When I speak about Exchange at seminars and other events, the topic of best
operational practices often comes up. People want to know the steps they must
take to operate an efficient and effective Exchange installation once the
software moves from pilot status into production. Email is now a
mission-critical application for many large companies, and these organizations
want to minimize the company's risk in the investment they make to implement
client/server-based messaging. In "Planning a Large-Scale Exchange
Implementation," May 1997, I discussed how to plan for a successful
implementation; now I'll consider day-to-day operations in an Exchange
environment and explain the five guiding principles that will make your
operations successful.
Microsoft designed Exchange to be scalable, robust, and reliable in
distributed environments. Exchange manages reasonably large user populations on
individual servers (one server at Digital has supported more than 2750
mailboxes) and will manage far larger populations as Windows NT and hardware
evolve. Exchange is more akin to mainframe or mini-computer messaging systems,
such as IBM PROFS or Digital ALL-IN-1, than Microsoft Mail or Lotus cc:Mail.
Guiding Principles
Managing very large user communities is impossible if you don't follow
disciplined systems management practices. I have several principles that guide
efficient system management for a production-category Exchange server.
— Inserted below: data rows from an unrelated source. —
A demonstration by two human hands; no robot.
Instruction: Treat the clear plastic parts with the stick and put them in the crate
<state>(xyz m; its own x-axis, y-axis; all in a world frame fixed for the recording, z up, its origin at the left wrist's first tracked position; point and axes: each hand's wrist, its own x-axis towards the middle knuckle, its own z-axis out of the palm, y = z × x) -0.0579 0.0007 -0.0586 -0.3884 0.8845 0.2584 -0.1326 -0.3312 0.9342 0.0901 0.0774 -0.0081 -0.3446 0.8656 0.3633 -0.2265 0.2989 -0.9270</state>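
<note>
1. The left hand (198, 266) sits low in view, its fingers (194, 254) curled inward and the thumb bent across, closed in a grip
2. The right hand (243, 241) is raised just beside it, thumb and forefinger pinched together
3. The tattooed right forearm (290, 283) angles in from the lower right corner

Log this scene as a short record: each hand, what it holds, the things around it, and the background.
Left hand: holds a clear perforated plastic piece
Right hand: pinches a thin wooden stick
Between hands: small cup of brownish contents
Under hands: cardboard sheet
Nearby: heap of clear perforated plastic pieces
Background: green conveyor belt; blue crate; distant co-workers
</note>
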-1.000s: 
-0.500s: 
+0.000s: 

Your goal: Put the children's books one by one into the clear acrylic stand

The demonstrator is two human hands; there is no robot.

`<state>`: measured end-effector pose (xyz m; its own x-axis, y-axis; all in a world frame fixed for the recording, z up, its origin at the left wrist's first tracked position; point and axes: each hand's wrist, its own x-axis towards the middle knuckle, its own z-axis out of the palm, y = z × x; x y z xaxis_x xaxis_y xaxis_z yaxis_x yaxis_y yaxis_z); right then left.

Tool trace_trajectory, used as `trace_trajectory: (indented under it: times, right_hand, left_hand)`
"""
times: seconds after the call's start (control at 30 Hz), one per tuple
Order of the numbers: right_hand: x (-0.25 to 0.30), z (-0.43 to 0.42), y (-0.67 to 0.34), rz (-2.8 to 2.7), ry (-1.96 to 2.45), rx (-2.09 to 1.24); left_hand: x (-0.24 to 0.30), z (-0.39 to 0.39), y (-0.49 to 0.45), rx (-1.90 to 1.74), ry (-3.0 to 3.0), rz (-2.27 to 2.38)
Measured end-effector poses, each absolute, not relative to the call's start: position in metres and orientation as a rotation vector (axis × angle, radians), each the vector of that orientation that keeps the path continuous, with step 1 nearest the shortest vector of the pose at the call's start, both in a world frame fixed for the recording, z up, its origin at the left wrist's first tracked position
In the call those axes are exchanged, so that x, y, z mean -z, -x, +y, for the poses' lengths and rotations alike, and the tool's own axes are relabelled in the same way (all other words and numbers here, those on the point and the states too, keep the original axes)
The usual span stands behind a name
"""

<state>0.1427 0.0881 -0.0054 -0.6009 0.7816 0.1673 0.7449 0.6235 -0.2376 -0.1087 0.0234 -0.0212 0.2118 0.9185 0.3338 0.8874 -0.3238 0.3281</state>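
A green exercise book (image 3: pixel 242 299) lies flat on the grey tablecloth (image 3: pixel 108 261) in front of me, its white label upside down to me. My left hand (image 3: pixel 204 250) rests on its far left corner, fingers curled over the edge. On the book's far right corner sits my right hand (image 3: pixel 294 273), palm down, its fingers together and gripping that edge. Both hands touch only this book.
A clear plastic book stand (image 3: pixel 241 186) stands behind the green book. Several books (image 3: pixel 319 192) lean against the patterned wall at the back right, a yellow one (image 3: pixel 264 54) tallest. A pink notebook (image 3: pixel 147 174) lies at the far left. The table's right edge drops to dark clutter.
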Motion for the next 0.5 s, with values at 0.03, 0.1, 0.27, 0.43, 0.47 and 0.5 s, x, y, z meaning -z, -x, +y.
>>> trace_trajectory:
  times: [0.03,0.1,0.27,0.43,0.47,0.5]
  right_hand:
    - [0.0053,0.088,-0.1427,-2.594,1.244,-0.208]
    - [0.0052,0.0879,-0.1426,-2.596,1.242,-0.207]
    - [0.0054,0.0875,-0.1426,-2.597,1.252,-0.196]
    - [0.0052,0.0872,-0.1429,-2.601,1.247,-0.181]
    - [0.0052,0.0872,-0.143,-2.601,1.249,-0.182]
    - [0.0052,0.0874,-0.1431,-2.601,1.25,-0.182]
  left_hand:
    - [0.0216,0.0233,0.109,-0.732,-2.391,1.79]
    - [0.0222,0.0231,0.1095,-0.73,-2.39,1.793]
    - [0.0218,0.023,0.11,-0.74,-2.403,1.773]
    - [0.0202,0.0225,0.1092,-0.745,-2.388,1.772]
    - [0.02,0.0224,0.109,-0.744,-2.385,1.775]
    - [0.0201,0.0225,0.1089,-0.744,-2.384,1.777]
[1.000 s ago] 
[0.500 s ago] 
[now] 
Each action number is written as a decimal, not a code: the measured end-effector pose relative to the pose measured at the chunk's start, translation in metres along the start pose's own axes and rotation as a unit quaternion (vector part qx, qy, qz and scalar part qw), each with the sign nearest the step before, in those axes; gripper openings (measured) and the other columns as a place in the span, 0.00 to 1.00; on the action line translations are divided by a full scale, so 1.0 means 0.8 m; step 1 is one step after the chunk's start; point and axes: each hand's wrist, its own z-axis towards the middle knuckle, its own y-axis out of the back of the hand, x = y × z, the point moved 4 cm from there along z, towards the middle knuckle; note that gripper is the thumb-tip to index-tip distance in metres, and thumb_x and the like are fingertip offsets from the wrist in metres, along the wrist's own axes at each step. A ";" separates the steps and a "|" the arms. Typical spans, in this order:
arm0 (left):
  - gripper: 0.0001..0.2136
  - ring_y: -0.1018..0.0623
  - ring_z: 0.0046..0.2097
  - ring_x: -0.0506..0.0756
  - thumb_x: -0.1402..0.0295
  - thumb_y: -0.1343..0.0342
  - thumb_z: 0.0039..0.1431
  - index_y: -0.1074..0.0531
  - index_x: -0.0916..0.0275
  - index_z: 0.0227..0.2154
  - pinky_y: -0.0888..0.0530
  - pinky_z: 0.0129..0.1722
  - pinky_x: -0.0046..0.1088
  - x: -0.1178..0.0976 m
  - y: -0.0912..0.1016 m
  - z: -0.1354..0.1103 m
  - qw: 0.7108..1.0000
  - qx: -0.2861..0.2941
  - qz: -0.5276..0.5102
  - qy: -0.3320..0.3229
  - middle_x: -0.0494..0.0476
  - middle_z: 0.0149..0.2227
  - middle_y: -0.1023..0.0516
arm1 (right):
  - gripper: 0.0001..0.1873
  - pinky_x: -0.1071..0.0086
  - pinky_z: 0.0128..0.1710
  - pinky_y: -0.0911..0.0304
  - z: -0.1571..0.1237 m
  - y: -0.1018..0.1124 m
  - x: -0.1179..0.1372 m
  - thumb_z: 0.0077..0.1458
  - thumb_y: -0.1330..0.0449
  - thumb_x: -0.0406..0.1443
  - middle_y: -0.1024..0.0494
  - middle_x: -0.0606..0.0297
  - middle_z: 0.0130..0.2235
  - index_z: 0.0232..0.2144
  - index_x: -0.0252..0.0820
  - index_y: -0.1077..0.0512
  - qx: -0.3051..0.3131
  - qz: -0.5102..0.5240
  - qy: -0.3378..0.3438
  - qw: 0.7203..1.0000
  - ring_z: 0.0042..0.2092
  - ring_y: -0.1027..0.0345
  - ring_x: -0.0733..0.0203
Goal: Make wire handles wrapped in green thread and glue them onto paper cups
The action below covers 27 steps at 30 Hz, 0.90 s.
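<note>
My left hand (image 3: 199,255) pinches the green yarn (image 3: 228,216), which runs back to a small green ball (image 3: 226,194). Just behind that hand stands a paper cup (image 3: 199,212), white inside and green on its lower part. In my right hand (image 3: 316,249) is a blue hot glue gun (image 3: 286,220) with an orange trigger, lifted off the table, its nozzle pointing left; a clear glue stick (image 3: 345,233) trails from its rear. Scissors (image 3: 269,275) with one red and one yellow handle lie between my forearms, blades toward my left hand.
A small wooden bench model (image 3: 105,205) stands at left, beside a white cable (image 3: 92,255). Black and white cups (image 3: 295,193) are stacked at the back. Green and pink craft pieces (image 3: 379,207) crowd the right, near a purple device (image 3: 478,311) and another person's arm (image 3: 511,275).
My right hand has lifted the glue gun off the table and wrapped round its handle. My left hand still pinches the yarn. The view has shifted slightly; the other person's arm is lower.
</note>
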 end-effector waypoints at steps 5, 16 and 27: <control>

- Plan for success. Assume that users
will increase the demand on the servers, the volume of mail traffic will
increase, and you'll deploy new messaging applications (such as workflow). Make
sure that system configurations incorporate room for growth and accommodate
periods of increased demand.
- Use dedicated hardware for Exchange.Configure the hardware to provide a resilient
and reliable service on a
continuous basis for three years with a minimum number of interventions (and
system downtime) required. After three years, replace the hardware.
- Keep downtime to a minimum. Never
take an action that interferes with or removes the Exchange service from users.
For any intervention that requires taking servers offline, plan in advance and
clearly communicate your intentions to users. Also, be prepared for catastrophic
hardware failure. Outline a recovery plan to handle emergencies.
- Track system statistics. Proactive
system monitoring is a prerequisite for delivering a production-quality service.
While you're monitoring the system, gather regular statistics on system use and
analyze the data to help identify potential problems and protect the quality of
service.
- Follow well-defined, regular
housekeeping procedures.
Exchange needs disciplined management to achieve maximum potential. Anyone
can take the Exchange CD-ROM, slap it into a drive, install the software, and
have a server up and running with clients connected in 30 minutes. Such a system
can handle a small user community. This approach is OK if that level of service
is all you need. The strategy I outline here is geared to large, corporate
deployments, but the logic that drives the strategy is valuable no matter what
size shop you run. The five principles are generic, but they have proved to work
over a large number of Exchange deployments in the past two years.
1. Plan for
Success
Any configuration will come under increasing pressure as it ages. You
experience the best performance immediately after you install the system,
when disks are not fragmented, users put little demand on the computer, and
application files are as small as they'll ever be.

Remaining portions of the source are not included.